DAOS-16167 test: update soak test to use internal job scheduler

Skip-unit-tests: true Skip-fault-injection-test: true Test-tag: soak_smoke Required-githooks: true Signed-off-by: Maureen Jean <maureen.jean@intel.com>
daos-stack · Jul 23, 2024 · 47e9f7c · 47e9f7c
1 parent 101bec4
commit 47e9f7c
Show file tree

Hide file tree

Showing 3 changed files with 348 additions and 110 deletions.
diff --git a/src/tests/ftest/util/job_manager_utils.py b/src/tests/ftest/util/job_manager_utils.py
@@ -473,6 +473,7 @@ def __init__(self, job, subprocess=False, mpi_type="openmpi"):
         self.tmpdir_base = FormattedParameter("--mca orte_tmpdir_base {}", None)
         self.args = BasicParameter(None, None)
         self.mpi_type = mpi_type
+        self.hostlist = FormattedParameter("-hosts {}", None)
 
     def assign_hosts(self, hosts, path=None, slots=None, hostfile=True):
         """Assign the hosts to use with the command (-f).

diff --git a/src/tests/ftest/util/soak_test_base.py b/src/tests/ftest/util/soak_test_base.py
@@ -26,9 +26,10 @@
                         create_app_cmdline, create_dm_cmdline, create_fio_cmdline,
                         create_ior_cmdline, create_macsio_cmdline, create_mdtest_cmdline,
                         create_racer_cmdline, ddhhmmss_format, get_daos_server_logs, get_harassers,
-                        get_journalctl, launch_exclude_reintegrate, launch_extend, launch_reboot,
-                        launch_server_stop_start, launch_snapshot, launch_vmd_identify_check,
-                        reserved_file_copy, run_event_check, run_metrics_check, run_monitor_check)
+                        get_id, get_journalctl, launch_exclude_reintegrate, launch_extend,
+                        launch_jobscript, launch_reboot, launch_server_stop_start, launch_snapshot,
+                        launch_vmd_identify_check, reserved_file_copy, run_event_check,
+                        run_metrics_check, run_monitor_check)
 
 
 class SoakTestBase(TestWithServers):
@@ -78,6 +79,8 @@ def __init__(self, *args, **kwargs):
         self.soak_log_dir = None
         self.soak_dir = None
         self.enable_scrubber = False
+        self.job_scheduler = None
+        self.Job_List = None
 
     def setUp(self):
         """Define test setup to be done."""
@@ -96,6 +99,7 @@ def setUp(self):
         self.sharedsoaktest_dir = self.sharedsoak_dir + "/pass" + str(self.loop)
         # Initialize dmg cmd
         self.dmg_command = self.get_dmg_command()

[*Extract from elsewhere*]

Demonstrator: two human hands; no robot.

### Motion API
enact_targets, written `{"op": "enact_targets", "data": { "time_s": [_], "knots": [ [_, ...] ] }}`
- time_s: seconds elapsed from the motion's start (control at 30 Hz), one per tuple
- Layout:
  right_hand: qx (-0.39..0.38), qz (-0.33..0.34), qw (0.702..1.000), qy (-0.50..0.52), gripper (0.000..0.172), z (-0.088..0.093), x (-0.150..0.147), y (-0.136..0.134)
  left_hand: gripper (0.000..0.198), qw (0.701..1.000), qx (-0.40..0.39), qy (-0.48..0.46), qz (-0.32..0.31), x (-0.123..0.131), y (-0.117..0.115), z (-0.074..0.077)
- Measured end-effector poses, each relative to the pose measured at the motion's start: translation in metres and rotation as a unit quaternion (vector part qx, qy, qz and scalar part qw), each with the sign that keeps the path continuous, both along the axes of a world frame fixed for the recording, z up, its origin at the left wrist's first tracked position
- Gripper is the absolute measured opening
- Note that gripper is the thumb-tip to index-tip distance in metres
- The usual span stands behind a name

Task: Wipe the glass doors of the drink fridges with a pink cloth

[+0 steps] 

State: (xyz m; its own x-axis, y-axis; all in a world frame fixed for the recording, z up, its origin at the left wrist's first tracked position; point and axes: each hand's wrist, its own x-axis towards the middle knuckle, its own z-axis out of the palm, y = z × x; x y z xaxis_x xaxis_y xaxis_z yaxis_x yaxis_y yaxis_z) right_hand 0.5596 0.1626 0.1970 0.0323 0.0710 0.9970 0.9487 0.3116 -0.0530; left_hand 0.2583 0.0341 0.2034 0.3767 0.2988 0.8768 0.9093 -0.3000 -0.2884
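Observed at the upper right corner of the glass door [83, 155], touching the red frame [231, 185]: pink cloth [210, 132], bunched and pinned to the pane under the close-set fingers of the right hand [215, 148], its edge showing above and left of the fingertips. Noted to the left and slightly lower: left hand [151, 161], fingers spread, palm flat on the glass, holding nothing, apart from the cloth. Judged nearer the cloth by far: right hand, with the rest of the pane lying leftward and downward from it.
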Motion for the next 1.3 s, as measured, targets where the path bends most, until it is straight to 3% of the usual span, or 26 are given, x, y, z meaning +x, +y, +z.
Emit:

+        self.job_scheduler = self.params.get("job_scheduler", "/run/*", default="slurm")
         # Fail if slurm partition is not defined
         # NOTE: Slurm reservation and partition are created before soak runs.
         # CI uses partition=daos_client and no reservation.

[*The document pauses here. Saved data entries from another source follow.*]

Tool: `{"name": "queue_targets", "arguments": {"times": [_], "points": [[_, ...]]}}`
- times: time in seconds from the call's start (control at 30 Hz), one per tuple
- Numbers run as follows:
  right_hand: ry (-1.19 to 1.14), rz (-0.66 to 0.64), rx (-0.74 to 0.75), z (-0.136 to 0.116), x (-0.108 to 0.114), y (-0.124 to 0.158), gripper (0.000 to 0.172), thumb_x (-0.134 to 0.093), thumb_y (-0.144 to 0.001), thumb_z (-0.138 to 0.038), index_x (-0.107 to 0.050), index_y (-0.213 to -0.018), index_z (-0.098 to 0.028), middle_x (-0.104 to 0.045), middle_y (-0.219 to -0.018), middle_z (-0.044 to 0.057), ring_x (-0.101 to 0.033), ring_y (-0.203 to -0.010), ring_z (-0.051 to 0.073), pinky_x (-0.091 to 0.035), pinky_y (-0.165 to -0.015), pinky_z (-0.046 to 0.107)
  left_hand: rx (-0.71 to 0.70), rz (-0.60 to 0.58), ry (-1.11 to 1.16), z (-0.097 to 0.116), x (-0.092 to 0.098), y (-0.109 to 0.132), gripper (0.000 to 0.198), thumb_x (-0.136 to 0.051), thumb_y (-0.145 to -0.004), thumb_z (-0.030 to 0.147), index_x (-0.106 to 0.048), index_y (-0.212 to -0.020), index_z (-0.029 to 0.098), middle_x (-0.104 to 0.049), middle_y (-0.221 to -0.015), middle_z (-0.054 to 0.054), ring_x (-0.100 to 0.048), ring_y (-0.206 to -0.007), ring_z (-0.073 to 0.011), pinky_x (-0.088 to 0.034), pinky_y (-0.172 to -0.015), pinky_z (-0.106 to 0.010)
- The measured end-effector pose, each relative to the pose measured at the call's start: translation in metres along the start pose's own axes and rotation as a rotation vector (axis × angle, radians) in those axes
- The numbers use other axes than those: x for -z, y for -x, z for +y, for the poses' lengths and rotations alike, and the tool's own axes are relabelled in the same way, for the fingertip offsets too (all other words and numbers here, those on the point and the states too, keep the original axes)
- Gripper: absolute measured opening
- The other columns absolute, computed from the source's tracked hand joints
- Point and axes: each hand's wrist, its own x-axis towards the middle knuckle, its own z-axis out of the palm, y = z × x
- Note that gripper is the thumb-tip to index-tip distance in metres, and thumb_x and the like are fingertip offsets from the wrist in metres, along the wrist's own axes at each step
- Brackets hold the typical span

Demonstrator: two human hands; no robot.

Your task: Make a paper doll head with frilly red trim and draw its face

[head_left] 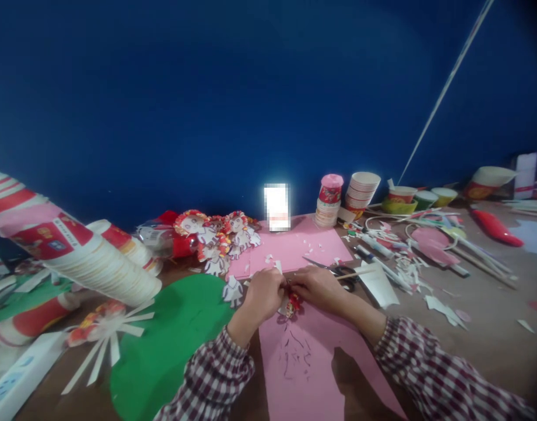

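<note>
My left hand [264, 295] and my right hand [318, 287] meet over a pink sheet [294, 362] marked with dark pen strokes. Both have closed fingers, pinching a small red and yellow paper cutout [291, 305] that hangs below the fingertips; its upper part is hidden. A thin wooden stick [353, 273] shows just beyond my right hand; whether that hand holds it I cannot tell. Scissors with dark handles [347, 280] lie behind the right wrist. Close to my left hand is a white paper figure cutout [232, 291].
Finished-looking paper figures [215, 237] are heaped at back left. Stacked paper cups [106, 275] lean at left beside a green sheet [172, 345]. More cup stacks [363, 193] stand at the back. Pens [376, 244] and paper scraps [408, 272] litter the right.
</note>
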Motion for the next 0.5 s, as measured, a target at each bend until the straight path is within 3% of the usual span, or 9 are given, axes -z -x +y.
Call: {"name": "queue_targets", "arguments": {"times": [0.27, 0.5], "points": [[0.006, -0.016, -0.015, -0.001, 0.002, -0.001, 0.014, -0.053, -0.082, -0.021, -0.067, -0.081, -0.02, -0.068, -0.085, 0.003, -0.059, -0.08, 0.015, -0.036, -0.069, 0.023, 0.043, -0.033, -0.088, 0.012, 0.006, 0.003, 0.019, -0.048, -0.073, 0.015, -0.067, -0.074, 0.016, -0.065, -0.082, -0.01, -0.059, -0.085, -0.0229, -0.041, -0.074, -0.032], [-0.026, -0.036, -0.035, -0.003, 0.007, 0.001, 0.017, -0.051, -0.084, -0.022, -0.068, -0.087, -0.021, -0.068, -0.091, 0.004, -0.059, -0.087, 0.016, -0.037, -0.071, 0.023, 0.077, -0.072, -0.137, 0.018, 0.011, 0.003, 0.022, -0.046, -0.077, 0.016, -0.068, -0.079, 0.016, -0.066, -0.085, -0.01, -0.059, -0.087, -0.0227, -0.042, -0.077, -0.033]]}}
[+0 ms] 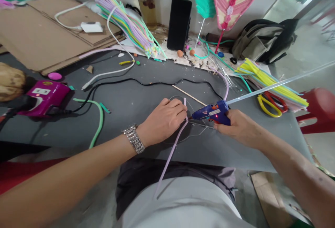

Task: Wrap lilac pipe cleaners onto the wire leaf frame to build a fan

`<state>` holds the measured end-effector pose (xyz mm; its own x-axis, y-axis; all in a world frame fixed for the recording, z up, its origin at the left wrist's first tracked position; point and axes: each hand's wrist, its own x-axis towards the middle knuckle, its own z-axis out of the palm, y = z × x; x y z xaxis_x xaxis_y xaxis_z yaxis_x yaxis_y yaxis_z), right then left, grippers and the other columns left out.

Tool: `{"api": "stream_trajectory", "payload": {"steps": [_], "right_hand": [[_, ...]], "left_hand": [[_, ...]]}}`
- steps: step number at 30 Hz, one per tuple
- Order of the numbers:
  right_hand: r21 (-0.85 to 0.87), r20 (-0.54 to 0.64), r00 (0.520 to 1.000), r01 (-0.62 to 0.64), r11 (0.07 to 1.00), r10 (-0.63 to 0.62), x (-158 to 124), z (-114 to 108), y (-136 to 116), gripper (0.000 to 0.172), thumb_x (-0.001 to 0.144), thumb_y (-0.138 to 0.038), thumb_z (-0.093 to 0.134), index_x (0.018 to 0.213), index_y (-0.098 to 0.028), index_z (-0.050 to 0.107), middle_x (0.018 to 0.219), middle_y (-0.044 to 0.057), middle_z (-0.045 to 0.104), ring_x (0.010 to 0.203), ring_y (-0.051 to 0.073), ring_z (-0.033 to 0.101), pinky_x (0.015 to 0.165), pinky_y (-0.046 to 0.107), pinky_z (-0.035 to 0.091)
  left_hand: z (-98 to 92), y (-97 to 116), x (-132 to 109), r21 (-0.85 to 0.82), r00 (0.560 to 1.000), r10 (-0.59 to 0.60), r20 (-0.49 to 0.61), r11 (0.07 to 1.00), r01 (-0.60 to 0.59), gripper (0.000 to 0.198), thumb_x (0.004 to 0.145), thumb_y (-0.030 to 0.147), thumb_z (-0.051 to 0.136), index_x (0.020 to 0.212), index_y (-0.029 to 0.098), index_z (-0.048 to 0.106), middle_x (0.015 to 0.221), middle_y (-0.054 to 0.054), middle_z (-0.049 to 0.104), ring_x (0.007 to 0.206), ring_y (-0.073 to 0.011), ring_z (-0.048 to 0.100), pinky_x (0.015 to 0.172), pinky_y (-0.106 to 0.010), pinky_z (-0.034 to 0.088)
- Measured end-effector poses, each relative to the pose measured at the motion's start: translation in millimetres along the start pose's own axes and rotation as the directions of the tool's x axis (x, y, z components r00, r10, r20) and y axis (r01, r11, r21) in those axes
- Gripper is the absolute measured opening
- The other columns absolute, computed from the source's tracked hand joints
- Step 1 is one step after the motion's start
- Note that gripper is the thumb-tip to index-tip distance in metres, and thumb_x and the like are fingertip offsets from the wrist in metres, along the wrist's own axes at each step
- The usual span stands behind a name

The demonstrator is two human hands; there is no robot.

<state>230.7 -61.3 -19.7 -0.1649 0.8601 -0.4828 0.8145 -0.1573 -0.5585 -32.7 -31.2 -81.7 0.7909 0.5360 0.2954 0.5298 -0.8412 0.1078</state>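
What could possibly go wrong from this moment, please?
The red light of the glue gun is on, and its nozzle is close to the left hand, so a burn is possible. The black cord crosses the table near the gun and might snag. The long clear stick behind the gun could brush the yellow pipe cleaners.

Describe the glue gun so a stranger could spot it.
Find the gray table, then the right hand above it. That hand grips the blue glue gun, nozzle towards a lilac pipe cleaner. Unlike its neighbours, it has a long translucent glue stick jutting from its back.
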Motion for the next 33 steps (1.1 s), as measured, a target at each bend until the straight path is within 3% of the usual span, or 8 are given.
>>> {"api": "stream_trajectory", "payload": {"steps": [14,19,24,28,33], "right_hand": [[-0.021,-0.057,0.998,-0.004,1.0,0.003,2,2,6,0.038,0.078,-0.047,0.064,0.06,-0.021,0.044,0.057,-0.005,0.037,0.054,0.009,0.032,0.047,0.024,0.024],[0.131,-0.073,0.997,0.008,0.991,0.002,-2,-6,13,0.036,0.077,-0.051,0.071,0.076,-0.016,0.065,0.057,-0.004,0.048,0.052,0.01,0.04,0.047,0.024,0.03],[0.278,-0.23,0.973,0.049,0.959,0.017,-10,-26,40,0.038,0.073,-0.053,0.081,0.083,-0.017,0.071,0.054,-0.002,0.057,0.049,0.013,0.05,0.046,0.026,0.037],[0.368,-0.427,0.901,0.095,0.925,0.077,-10,-34,67,0.033,0.067,-0.049,0.086,0.073,-0.023,0.066,0.051,-0.003,0.057,0.047,0.013,0.049,0.045,0.027,0.038],[0.559,-0.432,0.878,0.079,0.826,0.208,-2,-34,103,0.035,0.057,-0.044,0.091,0.07,-0.022,0.067,0.056,-0.002,0.059,0.047,0.013,0.05,0.045,0.028,0.039]], "left_hand": [[-2.8,-1,0,-0.014,0.999,0.009,-0.041,1.0,-0.01,0.02,0.103,0.017,0.049,0.091,0.015,0.065,0.11,-0.011,0.074,0.103,-0.0243,0.059,0.08,-0.039,0.037],[-2.1,-1,0,-0.029,0.999,0.001,-0.036,1.0,-0.002,0.024,0.105,0.02,0.045,0.092,0.016,0.065,0.106,-0.011,0.074,0.102,-0.0242,0.059,0.08,-0.039,0.036],[-1.7,-2,0,-0.065,0.999,-0.015,-0.042,0.998,0.012,0.026,0.105,0.022,0.044,0.09,0.018,0.065,0.102,-0.009,0.074,0.1,-0.0237,0.059,0.08,-0.039,0.035],[0.8,-2,-1,-0.065,0.999,-0.021,-0.046,0.998,0.018,0.025,0.106,0.023,0.044,0.091,0.018,0.064,0.107,-0.009,0.074,0.099,-0.0232,0.059,0.08,-0.039,0.035],[3.1,-1,-2,-0.073,0.997,-0.03,-0.067,0.997,0.026,0.021,0.104,0.02,0.049,0.089,0.017,0.063,0.11,-0.008,0.074,0.1,-0.0227,0.06,0.081,-0.039,0.035]]}}
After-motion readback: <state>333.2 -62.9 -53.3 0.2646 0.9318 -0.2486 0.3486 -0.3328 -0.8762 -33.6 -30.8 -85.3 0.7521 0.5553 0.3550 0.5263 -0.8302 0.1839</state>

@@ -132,7 +136,7 @@ def pre_tear_down(self):
         self.log.info("<<preTearDown Started>> at %s", time.ctime())
         errors = []
         # clear out any jobs in squeue;
-        if self.failed_job_id_list:
+        if self.failed_job_id_list and self.job_scheduler == "slurm":
             job_id = " ".join([str(job) for job in self.failed_job_id_list])
             self.log.info("<<Cancel jobs in queue with ids %s >>", job_id)

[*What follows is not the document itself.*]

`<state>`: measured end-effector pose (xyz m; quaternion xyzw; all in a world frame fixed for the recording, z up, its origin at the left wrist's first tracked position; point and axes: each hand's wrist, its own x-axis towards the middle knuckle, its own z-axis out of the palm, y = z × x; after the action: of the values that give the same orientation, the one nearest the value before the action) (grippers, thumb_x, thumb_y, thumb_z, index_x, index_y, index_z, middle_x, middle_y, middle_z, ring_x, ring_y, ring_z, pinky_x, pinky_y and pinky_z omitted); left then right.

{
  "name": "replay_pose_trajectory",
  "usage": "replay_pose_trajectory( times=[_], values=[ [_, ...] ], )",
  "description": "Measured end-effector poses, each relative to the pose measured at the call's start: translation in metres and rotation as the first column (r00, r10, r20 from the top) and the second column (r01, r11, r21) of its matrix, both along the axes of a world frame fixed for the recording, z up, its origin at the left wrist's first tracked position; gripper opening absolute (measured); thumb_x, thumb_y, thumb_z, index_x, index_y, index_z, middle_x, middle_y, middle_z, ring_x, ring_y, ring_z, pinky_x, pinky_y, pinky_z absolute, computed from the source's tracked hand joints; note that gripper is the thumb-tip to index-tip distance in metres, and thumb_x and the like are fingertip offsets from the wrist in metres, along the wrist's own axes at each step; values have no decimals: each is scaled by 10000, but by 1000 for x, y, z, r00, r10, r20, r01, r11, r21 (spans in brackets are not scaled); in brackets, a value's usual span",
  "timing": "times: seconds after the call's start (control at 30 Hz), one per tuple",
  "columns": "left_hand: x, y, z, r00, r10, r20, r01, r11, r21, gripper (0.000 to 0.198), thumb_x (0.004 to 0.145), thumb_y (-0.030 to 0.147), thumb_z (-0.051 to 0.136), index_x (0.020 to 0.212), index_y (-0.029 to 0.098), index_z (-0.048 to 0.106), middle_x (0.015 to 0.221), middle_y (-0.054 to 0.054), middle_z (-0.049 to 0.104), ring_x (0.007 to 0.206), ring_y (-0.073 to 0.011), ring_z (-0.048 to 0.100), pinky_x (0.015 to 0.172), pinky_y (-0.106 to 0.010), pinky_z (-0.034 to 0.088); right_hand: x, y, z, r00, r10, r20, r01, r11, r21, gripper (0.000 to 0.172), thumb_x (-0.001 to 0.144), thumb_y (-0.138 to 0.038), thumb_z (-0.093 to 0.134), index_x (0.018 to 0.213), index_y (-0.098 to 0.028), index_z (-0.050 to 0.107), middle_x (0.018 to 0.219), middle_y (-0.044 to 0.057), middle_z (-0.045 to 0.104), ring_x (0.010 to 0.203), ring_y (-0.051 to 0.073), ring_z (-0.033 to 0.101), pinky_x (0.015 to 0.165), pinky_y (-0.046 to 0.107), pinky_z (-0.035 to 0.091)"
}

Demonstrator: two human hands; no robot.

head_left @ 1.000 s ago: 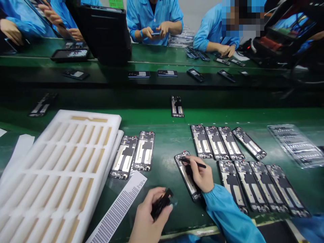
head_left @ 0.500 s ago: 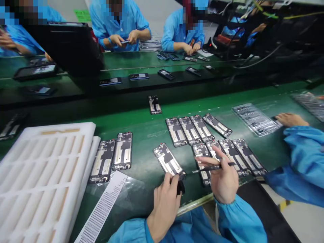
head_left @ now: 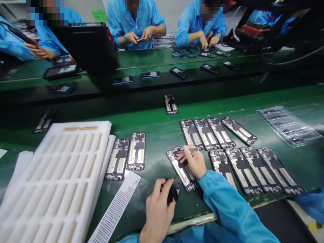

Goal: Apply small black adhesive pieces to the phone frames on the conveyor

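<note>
White foam tray (head_left: 104, 141), perforated label sheet (head_left: 116, 206), clear plastic tray (head_left: 287, 125), green workbench (head_left: 157, 135)

Bright diffuse light, seemingly from overhead; only soft shadows on green workbench (head_left: 152, 133). Pale glare streaks on glossy bench surface, stronger near clear plastic tray (head_left: 287, 126). Wide-angle bowing at frame edges. Phone frames (head_left: 220, 133) fairly crisp mid-frame; dark equipment (head_left: 268, 33) at upper right murky, soft
</note>
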<state>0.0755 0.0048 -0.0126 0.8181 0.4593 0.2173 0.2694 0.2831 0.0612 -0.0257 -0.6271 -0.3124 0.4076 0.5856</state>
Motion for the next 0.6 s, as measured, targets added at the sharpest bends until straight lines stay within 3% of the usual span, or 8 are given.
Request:
replay_pose_trajectory(
  times=[0.2, 0.43, 0.6],
  values=[
    [-1, 7, -1, 999, -13, 38, 14, 1000, -25, 285, 970, 233, 564, 1249, 260, 616, 1077, -67, 620, 812, -184, 711, 676, -266, 563, 3, -6, -8, 989, 85, 120, -85, 996, -9, 460, 904, -638, 620, 928, -182, 666, 764, 98, 786, 699, 257, 782, 648, 361, 661],
    [-2, 11, -4, 998, 10, 65, -6, 998, -63, 301, 963, 229, 566, 1259, 261, 608, 1087, -71, 629, 863, -197, 716, 714, -278, 574, 4, -7, -9, 947, 142, 288, -152, 988, 15, 361, 1014, -518, 513, 982, -185, 649, 812, 98, 795, 698, 235, 790, 662, 327, 665],
    [-3, 10, -3, 997, 2, 78, 5, 996, -90, 329, 953, 196, 573, 1274, 266, 595, 1092, -66, 631, 880, -194, 716, 735, -276, 571, 7, -12, -11, 852, 173, 494, -260, 959, 112, 242, 1050, -331, 487, 1002, -196, 681, 869, 87, 795, 728, 200, 784, 691, 296, 650]
  ],
)
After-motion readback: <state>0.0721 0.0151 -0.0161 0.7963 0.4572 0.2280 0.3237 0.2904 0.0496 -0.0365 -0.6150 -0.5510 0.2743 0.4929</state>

             cmd = "scancel --partition {} -u {} {}".format(
@@ -296,6 +300,59 @@ def harasser_job_done(self, args):
         self.harasser_results[args["name"]] = args["status"]
         self.harasser_args[args["name"]] = args["vars"]
 
+    def schedule_jobs(self):
+        """Schedule jobs with internal scheduler."""
+        self.log.debug("DBG: schedule_jobs ENTERED ")
+        job_queue = multiprocessing.Queue()
+        jobid_list = []
+        node_list = self.hostlist_clients
+        for job_dict in self.Job_List:
+            jobid_list.append(job_dict["jobid"])
+        self.log.info(f"Submitting {len(jobid_list)} jobs at {time.ctime()}")
+        while True:
+            if time.time() > self.end_time or len(jobid_list) == 0:
+                break
+            jobs = []
+            job_results = {}
+            for job_dict in self.Job_List:
+                job_id = job_dict["jobid"]
+                if job_id in jobid_list:
+                    node_count = job_dict["nodesperjob"]
+                    if len(node_list) >= node_count:
+                        self.log.debug(f"DBG: node_count {node_count}")
+                        self.log.debug(f"DBG: node_list initial/queue {node_list}")
+                        job_node_list = node_list[:node_count]
+                        self.log.debug(f"DBG: node_list before launch_job {node_list}")
+                        script = job_dict["jobscript"]
+                        timeout = job_dict["jobtimeout"]
+                        log = job_dict["joblog"]
+                        error_log = job_dict["joberrlog"]
+                        method = launch_jobscript
+                        params = (self.log, job_queue, job_id, job_node_list,
+                                  script, log, error_log, timeout, self)
+                        name = f"SOAK JOB {job_id}"
+
+                        jobs.append(threading.Thread(target=method, args=params, name=name))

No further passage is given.